What is Eczema?
The meaning of the word “eczema” can cause confusion. Many people use this word to refer to a common skin condition called atopic dermatitis. When this is the meaning, the words “eczema/atopic dermatitis” may be used.
The word “eczema” also has a more general meaning. Eczema can mean a family of skin conditions that causes the skin to become swollen, irritated, and itchy.

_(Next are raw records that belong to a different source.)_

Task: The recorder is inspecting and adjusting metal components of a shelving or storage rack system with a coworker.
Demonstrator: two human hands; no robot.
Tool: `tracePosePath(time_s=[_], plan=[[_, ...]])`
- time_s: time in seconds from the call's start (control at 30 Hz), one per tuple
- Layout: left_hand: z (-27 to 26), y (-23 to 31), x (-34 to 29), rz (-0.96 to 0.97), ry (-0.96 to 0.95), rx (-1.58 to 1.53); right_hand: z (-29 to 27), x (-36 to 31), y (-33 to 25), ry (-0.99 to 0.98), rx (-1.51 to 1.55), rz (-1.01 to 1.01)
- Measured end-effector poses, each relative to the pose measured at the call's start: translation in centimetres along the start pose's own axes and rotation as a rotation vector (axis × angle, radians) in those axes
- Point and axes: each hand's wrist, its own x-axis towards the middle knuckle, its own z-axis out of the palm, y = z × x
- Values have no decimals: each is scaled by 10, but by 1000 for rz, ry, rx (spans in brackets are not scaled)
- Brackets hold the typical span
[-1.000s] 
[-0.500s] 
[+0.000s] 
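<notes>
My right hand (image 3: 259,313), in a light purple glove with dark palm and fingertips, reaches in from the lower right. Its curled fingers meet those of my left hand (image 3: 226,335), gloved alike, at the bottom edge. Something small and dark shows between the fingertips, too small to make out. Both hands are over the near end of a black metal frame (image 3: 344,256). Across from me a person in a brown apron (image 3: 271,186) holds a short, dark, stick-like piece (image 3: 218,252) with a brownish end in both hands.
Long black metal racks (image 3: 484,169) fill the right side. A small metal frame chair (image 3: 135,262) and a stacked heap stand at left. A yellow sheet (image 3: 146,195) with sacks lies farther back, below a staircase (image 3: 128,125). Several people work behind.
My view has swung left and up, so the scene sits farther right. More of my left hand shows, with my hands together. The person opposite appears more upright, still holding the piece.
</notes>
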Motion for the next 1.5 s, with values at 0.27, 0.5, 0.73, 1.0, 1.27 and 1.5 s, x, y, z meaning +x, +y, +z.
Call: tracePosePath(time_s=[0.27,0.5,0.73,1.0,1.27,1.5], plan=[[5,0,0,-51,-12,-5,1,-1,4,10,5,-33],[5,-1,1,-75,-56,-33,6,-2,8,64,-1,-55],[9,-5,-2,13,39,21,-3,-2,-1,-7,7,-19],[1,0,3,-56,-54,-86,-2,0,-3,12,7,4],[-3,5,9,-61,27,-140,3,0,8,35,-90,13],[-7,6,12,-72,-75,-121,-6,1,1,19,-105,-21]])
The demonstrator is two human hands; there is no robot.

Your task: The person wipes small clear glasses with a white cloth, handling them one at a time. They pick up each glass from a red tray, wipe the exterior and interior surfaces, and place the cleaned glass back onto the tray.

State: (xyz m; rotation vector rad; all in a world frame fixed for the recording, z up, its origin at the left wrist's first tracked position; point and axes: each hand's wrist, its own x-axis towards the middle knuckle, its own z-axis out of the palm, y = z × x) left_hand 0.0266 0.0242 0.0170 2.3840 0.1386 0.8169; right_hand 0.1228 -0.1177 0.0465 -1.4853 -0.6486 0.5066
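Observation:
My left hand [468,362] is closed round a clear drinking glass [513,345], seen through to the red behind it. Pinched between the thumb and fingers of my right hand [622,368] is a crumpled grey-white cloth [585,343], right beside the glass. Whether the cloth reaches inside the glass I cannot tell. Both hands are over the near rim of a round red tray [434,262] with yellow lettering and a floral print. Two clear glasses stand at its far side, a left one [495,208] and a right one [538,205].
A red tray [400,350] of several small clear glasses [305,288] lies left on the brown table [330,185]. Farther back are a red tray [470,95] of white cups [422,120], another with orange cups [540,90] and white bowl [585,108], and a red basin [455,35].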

Many skin conditions are considered a type of eczema. Atopic dermatitis is one type. Other types include hand dermatitis, nummular dermatitis, and seborrheic dermatitis. Dandruff is a mild type of seborrheic dermatitis. Diaper rash and the rash that many people get after coming into contact with poison ivy are other types of eczema.
What Causes Eczema?
What causes some types of eczema is clear-cut. One type of eczema, irritant contact dermatitis, develops after frequent exposure to a mild irritant such as a detergent or brief exposure to a strong irritant such as battery acid. Another type, allergic contact dermatitis develops when an allergen (substance to which a person is allergic) touches the skin. Common allergens include poison ivy and nickel. A nickel allergy is actually one of the most common causes of allergic contact dermatitis. Many everyday objects contain nickel, including coins, buttons, jewelry, and eyeglass frames.
The exact cause of other types of eczema is not fully understood. Researchers believe that atopic dermatitis develops when many factors combine. These factors include inheriting certain genes, having an overactive immune system, and having something that dermatologists call a “barrier defect.” A barrier defect is a term that means “gaps in the skin.” These gaps allow the skin to lose water too quickly. The gaps also allow germs and other things too small to see with the naked eye to enter the body.
Seborrheic dermatitis is another type of eczema that seems to develop when a number of factors interact. These factors include the person’s genes, yeast that live on human skin, stress, climate, and overall general health. Research shows that seborrheic dermatitis tends to be severe in people who have the human immunodeficiency virus (HIV). This indicates that the person’s immune system plays a role.
How do Dermatologists Diagnose Eczema?
If your dermatologist suspects any type of eczema, the doctor will take a complete medical history, ask about your (or your child’s) symptoms, and examine your (or your child’s) skin. This provides enough information to accurately diagnose many types of eczema.
If there are telltale signs that this is an allergic reaction, your dermatologist may order a test called the “patch test.” Patch testing can help identify everyday substances to which a person is allergic.
Sometimes eczema can be easy to diagnose, but a challenge to treat. Teaming up with a dermatologist can help.